Bill Gates antitrust deposition for sale on eBay

An eBay seller is hawking a little piece of Silicon Valley history -- an 11-DVD set of Microsoft Corp. Chairman and Chief Architect Bill Gates' 1998 deposition recorded shortly before the U.S. Department of Justice brought its antitrust lawsuit against his company.

According to the posting for the item, listed under the title "the Bill Gates triumph valley pirates nerds of silicon," the DVDs include more than 17 hours of footage of "un-rehearsed and uncensored Bill Gates answering hundreds of probing questions before the United States Government."

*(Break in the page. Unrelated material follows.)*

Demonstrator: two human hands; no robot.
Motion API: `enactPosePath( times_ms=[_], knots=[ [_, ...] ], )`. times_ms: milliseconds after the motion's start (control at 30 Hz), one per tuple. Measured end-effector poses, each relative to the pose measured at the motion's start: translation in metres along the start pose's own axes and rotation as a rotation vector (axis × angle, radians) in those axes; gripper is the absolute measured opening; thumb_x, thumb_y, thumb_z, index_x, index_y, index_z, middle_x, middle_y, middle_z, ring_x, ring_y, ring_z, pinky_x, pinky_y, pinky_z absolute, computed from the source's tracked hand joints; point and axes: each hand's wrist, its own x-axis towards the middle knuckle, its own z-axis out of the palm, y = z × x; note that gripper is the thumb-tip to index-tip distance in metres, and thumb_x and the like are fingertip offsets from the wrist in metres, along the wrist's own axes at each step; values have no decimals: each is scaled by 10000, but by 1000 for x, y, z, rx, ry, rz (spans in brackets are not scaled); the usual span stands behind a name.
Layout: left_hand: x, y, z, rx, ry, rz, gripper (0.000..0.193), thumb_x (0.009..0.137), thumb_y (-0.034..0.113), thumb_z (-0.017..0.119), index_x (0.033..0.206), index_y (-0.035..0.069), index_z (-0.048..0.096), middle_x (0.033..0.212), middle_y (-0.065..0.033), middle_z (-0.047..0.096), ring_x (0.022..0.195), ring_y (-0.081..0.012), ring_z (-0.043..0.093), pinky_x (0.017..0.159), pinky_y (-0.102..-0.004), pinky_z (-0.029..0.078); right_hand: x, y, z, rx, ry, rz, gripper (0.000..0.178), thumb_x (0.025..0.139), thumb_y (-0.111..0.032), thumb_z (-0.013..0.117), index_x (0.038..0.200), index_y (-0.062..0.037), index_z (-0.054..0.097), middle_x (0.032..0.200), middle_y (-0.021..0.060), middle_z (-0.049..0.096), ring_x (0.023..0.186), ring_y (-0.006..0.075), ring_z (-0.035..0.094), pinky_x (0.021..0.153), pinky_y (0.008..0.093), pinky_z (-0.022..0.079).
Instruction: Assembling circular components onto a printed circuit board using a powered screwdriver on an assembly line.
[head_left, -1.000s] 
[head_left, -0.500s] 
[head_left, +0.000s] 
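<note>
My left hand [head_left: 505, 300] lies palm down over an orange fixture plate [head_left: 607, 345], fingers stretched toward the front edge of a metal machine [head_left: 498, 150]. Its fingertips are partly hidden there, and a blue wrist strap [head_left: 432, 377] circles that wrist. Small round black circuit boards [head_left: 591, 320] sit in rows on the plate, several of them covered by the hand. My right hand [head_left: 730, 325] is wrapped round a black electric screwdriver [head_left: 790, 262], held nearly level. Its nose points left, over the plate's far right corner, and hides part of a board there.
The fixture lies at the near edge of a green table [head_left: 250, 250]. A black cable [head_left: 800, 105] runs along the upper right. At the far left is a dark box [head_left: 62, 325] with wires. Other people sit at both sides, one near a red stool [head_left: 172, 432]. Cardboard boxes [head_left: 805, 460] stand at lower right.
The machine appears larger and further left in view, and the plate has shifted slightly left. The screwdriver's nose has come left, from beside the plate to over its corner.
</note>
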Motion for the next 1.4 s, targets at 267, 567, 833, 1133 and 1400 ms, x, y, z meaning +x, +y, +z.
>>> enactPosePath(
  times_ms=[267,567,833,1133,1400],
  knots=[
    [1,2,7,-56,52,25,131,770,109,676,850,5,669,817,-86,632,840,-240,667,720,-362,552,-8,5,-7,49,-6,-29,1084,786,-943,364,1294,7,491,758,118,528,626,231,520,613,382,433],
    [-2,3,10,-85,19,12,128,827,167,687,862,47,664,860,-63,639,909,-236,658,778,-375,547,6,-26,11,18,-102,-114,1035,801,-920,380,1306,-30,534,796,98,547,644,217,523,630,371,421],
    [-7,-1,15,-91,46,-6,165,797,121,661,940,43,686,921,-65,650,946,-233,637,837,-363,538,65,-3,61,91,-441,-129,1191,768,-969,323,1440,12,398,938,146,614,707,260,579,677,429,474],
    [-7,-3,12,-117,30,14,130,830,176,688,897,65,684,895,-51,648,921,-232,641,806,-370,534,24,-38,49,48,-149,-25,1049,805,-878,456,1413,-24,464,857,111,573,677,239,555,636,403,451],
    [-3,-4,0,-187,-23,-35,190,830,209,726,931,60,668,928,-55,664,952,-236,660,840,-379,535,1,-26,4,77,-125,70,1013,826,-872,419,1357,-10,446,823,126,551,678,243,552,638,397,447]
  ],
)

The listing for the DVDs can be found at:


"This will reveal to you a deep view into the mind of Bill Gates," according to the posting. "Some of what he says will make you laugh, some will make you angry and much will enlighten you. Excellent material for learning, or research for the future Bill Gates business-person, and a clear and unprecedented understanding of the man behind the corporate giant known as Microsoft."

The seller of the item -- which is listed as being located in Little Rock, Arkansas -- goes by the e-Bay user name of "true-view" but his real name is Dave Mitchell, according to an e-mail sent to a mailing list alerting people of the e-Bay auction.

"[I] wanted to let you know I'm finally selling my 11-disc DVD set of Bill Gates' 1998 video deposition," he wrote in the e-mail. "This was recorded shortly before Microsoft was declared an illegal monopoly."

The auction started on Oct. 29 and runs until Nov. 5. Mitchell set the starting bid at US$60; at press time, there were no bids for the item.

Gates' original video-taped deposition, which was played in court during the antitrust case, elicited laughter from U.S. District Court Judge Thomas Penfield Jackson, who was presiding over the case. Media reports at the time said the video showed Gates in an unfavorable light, as he appeared uncooperative and petulant under interrogation.

Gates' video-taped deposition also was made public to media outlets, many of whom posted video clips and transcribed excerpts on their Web sites. Clips from the deposition are still available on the Web in media archives, and in hard-copy form at libraries.

Mitchell did not respond to requests for an interview.